▶ _Problem to solve_: Quote the entries below from the line with "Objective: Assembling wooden" through the line with "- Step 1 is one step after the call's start", both ends included, and only those lines.
=======
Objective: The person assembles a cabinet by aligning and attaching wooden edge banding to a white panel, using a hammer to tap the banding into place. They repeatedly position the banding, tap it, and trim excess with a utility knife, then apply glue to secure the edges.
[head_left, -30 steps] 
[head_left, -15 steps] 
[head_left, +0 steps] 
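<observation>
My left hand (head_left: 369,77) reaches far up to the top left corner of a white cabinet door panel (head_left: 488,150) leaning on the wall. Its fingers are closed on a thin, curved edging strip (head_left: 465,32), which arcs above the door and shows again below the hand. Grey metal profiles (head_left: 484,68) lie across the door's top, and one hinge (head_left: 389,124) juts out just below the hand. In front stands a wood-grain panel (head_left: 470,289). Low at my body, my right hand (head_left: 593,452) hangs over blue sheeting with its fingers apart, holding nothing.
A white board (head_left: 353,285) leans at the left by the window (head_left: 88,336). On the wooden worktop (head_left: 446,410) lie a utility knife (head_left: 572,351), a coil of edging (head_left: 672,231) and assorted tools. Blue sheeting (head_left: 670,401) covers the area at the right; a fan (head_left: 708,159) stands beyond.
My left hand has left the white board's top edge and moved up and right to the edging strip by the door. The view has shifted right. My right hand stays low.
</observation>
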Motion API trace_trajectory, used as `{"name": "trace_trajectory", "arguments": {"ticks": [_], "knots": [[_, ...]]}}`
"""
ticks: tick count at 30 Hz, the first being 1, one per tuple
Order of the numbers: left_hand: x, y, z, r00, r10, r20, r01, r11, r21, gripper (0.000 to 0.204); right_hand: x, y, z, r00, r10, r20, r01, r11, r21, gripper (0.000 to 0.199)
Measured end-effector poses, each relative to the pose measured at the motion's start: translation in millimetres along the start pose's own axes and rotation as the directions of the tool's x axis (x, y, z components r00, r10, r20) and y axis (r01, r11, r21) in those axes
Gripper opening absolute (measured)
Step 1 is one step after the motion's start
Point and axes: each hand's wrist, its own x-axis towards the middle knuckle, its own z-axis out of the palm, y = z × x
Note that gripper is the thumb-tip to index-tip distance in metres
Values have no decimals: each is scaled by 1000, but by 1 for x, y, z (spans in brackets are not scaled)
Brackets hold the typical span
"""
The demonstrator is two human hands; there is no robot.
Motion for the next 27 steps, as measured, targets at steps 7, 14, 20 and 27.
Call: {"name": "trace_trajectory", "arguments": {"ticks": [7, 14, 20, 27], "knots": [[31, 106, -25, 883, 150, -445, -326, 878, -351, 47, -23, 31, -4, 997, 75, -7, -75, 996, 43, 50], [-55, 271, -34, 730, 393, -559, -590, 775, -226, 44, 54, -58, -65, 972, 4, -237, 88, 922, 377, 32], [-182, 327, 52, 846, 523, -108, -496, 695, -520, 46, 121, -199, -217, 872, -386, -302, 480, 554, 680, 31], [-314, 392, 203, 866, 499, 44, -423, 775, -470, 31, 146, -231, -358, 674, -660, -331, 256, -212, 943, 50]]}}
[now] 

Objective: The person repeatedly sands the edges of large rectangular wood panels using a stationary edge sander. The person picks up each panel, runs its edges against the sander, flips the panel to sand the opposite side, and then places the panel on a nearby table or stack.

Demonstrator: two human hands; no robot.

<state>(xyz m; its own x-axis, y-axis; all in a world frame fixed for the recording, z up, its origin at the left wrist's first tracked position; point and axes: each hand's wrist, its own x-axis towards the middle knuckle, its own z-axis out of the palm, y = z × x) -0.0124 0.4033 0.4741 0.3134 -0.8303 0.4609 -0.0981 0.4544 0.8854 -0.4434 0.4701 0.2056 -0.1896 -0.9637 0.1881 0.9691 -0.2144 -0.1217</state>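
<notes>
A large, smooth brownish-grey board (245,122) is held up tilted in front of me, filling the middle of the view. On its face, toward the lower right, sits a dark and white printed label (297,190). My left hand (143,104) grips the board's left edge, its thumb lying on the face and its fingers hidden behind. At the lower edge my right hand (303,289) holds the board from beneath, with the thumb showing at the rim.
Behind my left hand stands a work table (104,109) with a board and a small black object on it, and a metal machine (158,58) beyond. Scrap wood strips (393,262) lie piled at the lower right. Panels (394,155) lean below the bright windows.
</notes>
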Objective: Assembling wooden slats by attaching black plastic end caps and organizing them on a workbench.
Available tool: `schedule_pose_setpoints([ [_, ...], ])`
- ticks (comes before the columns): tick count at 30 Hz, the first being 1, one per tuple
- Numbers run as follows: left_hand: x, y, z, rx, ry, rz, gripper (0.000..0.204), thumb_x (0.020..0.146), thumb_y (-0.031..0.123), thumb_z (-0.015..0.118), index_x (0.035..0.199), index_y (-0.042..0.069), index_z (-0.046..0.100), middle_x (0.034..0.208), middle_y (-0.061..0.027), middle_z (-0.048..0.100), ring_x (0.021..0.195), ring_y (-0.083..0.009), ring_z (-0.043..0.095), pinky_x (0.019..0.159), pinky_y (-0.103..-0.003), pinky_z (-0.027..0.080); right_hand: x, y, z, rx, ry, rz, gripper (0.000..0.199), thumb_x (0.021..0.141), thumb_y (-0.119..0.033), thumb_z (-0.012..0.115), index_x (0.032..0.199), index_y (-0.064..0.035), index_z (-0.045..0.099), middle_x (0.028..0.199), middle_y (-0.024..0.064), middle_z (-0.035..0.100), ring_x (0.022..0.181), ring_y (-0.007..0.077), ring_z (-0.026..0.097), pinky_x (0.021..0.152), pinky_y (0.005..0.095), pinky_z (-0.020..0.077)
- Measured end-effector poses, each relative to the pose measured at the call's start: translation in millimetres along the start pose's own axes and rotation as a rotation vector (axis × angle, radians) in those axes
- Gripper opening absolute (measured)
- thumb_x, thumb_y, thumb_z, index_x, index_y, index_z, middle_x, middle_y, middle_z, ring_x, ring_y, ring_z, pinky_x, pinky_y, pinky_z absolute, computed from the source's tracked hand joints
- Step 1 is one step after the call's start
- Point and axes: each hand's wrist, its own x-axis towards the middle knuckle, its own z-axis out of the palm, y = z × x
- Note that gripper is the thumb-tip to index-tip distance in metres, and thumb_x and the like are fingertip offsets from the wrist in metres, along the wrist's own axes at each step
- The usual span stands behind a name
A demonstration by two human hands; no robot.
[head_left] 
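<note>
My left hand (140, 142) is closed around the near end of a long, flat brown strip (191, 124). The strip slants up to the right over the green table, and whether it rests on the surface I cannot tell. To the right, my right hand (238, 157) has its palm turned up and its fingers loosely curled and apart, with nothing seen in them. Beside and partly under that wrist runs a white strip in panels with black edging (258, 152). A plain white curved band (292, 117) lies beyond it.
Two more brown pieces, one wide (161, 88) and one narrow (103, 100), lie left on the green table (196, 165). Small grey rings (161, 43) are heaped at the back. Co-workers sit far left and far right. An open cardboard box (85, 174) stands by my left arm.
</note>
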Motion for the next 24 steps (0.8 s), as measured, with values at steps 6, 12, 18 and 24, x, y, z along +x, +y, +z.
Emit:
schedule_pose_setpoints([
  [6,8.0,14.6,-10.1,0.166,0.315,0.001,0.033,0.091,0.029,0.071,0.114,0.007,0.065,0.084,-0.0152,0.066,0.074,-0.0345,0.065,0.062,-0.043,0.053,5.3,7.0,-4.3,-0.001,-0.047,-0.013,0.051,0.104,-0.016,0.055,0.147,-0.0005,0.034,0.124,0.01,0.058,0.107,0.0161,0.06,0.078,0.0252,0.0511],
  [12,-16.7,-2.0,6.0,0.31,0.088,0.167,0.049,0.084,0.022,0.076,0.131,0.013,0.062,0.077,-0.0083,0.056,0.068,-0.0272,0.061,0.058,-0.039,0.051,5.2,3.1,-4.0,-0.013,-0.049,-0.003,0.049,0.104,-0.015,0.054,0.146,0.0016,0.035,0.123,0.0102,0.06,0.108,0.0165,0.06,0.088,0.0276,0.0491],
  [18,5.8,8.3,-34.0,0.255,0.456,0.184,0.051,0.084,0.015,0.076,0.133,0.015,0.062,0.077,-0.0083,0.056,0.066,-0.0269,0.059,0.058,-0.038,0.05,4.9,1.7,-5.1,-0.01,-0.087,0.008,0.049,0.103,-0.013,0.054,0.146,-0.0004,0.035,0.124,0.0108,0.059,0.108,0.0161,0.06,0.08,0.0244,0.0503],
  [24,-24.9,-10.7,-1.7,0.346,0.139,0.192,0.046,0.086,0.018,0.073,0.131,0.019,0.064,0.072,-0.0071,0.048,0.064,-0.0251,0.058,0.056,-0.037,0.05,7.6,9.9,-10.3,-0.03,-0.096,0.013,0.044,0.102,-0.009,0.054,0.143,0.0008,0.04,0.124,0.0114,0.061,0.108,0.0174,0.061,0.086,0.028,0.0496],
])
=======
▶ _Solution below_:
Objective: Assembling wooden slats by attaching black plastic end caps and organizing them on a workbench.
Available tool: `schedule_pose_setpoints([ [_, ...], ])`
- ticks (comes before the columns): tick count at 30 Hz, the first being 1, one per tuple
- Numbers run as follows: left_hand: x, y, z, rx, ry, rz, gripper (0.000..0.204), thumb_x (0.020..0.146), thumb_y (-0.031..0.123), thumb_z (-0.015..0.118), index_x (0.035..0.199), index_y (-0.042..0.069), index_z (-0.046..0.100), middle_x (0.034..0.208), middle_y (-0.061..0.027), middle_z (-0.048..0.100), ring_x (0.021..0.195), ring_y (-0.083..0.009), ring_z (-0.043..0.095), pinky_x (0.019..0.159), pinky_y (-0.103..-0.003), pinky_z (-0.027..0.080); right_hand: x, y, z, rx, ry, rz, gripper (0.000..0.199), thumb_x (0.021..0.141), thumb_y (-0.119..0.033), thumb_z (-0.012..0.115), index_x (0.032..0.199), index_y (-0.064..0.035), index_z (-0.045..0.099), middle_x (0.028..0.199), middle_y (-0.024..0.064), middle_z (-0.035..0.100), ring_x (0.022..0.181), ring_y (-0.007..0.077), ring_z (-0.026..0.097), pinky_x (0.021..0.152), pinky_y (0.005..0.095), pinky_z (-0.020..0.077)
- Measured end-effector poses, each relative to the pose measured at the call's start: translation in millimetres along the start pose's own axes and rotation as a rotation vector (axis × angle, radians) in those axes
- Gripper opening absolute (measured)
- thumb_x, thumb_y, thumb_z, index_x, index_y, index_z, middle_x, middle_y, middle_z, ring_x, ring_y, ring_z, pinky_x, pinky_y, pinky_z absolute, computed from the source's tracked hand joints
- Step 1 is one step after the call's start

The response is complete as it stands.